Dairying offers splendid opportunities for profit. In the rapidly growing cities and towns there is a demand for milk, cream, and butter. Creameries and cheese factories are established at accessible points. The feeding of cattle is nominal.
Poultry Products can be readily marketed, and poultry raisers have done remarkably well. No one knows better than the farmer's wife the saving effected by having a flock of hens, some turkeys, geese and ducks, and the cost of feed is not noticed.
Hog Raising.—Hog-raising has equal advantages with grain growing. A large quantity of pork that should be supplied at home is now shipped in. Barley, the best staple for hog raising, is easily grown and yields heavily. Alfalfa can be grown with little trouble, and with two crops in a season, and three tons to the acre to a crop, it will play an important part in the hog industry of the future. The Canadian field pea and the rape, also are good feed and produce the very best of pork.
Chas. Reid, of Swift Current, who sold a thousand dollars' worth of pork last summer, and then had considerable on hand, has demonstrated that hogs pay better than straight grain raising. He has an income from his farm the whole year round.
A farmer near Moose Jaw sold some hogs for $130.00. To the question, "What did they cost?" he answered: "Really nothing. I bought one sow; I have kept two, and I have three to kill for my own use. Of course we had skim milk and buttermilk, and I fed some chop, but what is left is worth all I paid out. I call the $130.00 clear profit."
It is the same story in all parts of Manitoba, Saskatchewan, and Alberta. A little attention, plenty of such grain as would go to waste, some shelter, and that's all. Last year many farmers went into hog-raising extensively, and it saved many of them from financial embarrassment; for when money was not obtainable at the banks, farmers having marketable hogs sold them with handsome profit. Several made from $1.00 to $1.20 per bushel for wheat by feeding it to hogs.
Butter and Eggs.—Large sums are spent regularly in United States markets for butter and eggs to supply the cities and towns of Western Canada, and large quantities of butter are imported from New Zealand. Not only is the demand in the towns, but many wheat-raisers purchase these commodities when they might produce them on their own farms at trifling cost.
William Elliott, near Moose Jaw, has eight cows and eighty hens. In less than eight months, his butter and eggs sold for more than $500. All the groceries and the children's clothing and boots, are paid for with butter and egg money.
W. H. Johnston, five miles south of Moose Jaw, has thirty cows and milks an average of twenty-five.
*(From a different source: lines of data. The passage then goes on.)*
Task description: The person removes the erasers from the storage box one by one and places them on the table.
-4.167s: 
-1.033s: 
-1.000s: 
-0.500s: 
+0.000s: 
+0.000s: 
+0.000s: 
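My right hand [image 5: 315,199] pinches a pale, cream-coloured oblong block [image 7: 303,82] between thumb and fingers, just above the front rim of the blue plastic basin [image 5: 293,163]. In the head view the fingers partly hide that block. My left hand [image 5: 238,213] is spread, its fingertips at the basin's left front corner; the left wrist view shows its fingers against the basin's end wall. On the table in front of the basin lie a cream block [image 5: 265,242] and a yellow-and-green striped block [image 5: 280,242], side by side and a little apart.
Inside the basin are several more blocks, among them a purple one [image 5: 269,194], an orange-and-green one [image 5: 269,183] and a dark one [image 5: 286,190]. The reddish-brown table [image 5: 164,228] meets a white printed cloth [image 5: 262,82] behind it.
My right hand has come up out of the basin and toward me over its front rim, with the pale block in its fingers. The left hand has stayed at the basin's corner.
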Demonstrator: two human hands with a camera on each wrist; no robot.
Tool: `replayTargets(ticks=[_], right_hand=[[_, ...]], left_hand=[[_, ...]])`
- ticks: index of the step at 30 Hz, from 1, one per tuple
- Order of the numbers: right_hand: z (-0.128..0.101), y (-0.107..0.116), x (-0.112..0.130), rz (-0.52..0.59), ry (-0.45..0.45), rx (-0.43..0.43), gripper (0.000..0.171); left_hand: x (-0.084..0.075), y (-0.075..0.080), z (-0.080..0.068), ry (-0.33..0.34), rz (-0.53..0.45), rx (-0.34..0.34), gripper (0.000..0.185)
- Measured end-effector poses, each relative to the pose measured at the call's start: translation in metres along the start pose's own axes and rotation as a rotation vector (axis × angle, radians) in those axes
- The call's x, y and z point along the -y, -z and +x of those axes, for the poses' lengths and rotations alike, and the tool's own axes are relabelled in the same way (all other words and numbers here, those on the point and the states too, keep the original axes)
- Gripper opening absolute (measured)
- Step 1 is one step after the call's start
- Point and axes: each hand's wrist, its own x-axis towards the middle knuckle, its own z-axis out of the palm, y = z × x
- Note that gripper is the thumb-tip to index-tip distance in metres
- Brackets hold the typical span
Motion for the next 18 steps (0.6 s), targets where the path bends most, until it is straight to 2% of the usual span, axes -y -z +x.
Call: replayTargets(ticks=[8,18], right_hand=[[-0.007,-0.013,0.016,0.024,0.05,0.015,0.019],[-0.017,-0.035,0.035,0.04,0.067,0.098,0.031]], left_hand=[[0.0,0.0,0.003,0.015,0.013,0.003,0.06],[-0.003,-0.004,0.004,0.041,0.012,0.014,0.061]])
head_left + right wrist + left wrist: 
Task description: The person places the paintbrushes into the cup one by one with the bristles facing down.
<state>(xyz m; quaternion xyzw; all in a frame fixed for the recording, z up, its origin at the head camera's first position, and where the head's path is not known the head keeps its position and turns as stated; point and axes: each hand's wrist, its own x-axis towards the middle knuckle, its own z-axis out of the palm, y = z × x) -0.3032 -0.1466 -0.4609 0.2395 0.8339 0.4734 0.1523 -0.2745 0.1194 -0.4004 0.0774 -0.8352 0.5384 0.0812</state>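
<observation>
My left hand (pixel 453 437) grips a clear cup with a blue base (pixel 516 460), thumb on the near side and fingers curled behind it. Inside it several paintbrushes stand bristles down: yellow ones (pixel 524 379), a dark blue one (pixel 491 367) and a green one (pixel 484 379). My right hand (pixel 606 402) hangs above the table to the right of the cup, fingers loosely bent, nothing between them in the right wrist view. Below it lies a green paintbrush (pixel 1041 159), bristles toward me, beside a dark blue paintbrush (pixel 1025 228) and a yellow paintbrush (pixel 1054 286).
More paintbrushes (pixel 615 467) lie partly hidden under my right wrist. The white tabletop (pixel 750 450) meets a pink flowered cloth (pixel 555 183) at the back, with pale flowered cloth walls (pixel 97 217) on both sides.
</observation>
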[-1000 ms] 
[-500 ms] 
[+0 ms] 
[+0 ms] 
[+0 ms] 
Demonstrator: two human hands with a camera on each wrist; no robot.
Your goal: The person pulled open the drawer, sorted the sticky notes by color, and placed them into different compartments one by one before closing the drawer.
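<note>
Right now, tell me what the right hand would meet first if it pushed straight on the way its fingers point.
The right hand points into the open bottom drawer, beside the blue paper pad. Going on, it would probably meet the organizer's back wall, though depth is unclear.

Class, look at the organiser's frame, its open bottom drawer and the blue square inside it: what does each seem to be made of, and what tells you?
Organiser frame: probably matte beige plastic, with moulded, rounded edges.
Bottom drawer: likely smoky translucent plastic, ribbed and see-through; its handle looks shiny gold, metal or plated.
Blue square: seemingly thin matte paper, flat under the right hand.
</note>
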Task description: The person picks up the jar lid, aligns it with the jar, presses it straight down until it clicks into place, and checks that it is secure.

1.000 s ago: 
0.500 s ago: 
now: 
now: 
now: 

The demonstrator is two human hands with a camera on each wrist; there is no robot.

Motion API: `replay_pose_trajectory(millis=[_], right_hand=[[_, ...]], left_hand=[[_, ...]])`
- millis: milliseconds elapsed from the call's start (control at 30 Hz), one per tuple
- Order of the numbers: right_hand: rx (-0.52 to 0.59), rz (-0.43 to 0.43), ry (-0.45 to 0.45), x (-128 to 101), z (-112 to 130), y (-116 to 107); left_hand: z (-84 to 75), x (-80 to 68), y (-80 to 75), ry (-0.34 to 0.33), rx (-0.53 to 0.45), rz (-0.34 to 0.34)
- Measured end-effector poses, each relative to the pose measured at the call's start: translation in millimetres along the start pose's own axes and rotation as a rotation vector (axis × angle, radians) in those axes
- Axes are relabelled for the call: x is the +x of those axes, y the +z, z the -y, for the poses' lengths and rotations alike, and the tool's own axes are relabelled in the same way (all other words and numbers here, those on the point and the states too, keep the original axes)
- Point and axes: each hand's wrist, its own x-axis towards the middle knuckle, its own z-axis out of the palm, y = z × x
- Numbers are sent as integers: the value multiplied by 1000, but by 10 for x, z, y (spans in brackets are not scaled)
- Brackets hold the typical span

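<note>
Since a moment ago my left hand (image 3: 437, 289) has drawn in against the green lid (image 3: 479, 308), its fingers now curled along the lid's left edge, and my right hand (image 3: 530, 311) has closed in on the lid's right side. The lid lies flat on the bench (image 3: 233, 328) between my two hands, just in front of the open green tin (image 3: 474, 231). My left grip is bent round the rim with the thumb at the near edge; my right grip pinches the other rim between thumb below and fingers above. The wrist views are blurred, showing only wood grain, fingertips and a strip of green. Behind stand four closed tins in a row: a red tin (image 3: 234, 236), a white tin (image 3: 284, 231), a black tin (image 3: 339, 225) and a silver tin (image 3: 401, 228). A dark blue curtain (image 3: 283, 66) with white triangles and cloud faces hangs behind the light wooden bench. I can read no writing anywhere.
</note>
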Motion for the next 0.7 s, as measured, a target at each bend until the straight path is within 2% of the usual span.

His gross receipts last summer were from $600 to $700 per month, of which $300 was profit. He grows his own feed, principally oats and hay, and has no worries over harvesting or grain prices.
Truck Gardening.—Long days of abundant sunshine from May to September, and adequate moisture in the spring and early summer permit of a wide variety of products. The soil is rich and warm, and easily worked. Close attention to cultivation has resulted in record yields of vegetables and small fruits, which bring good prices in the cities.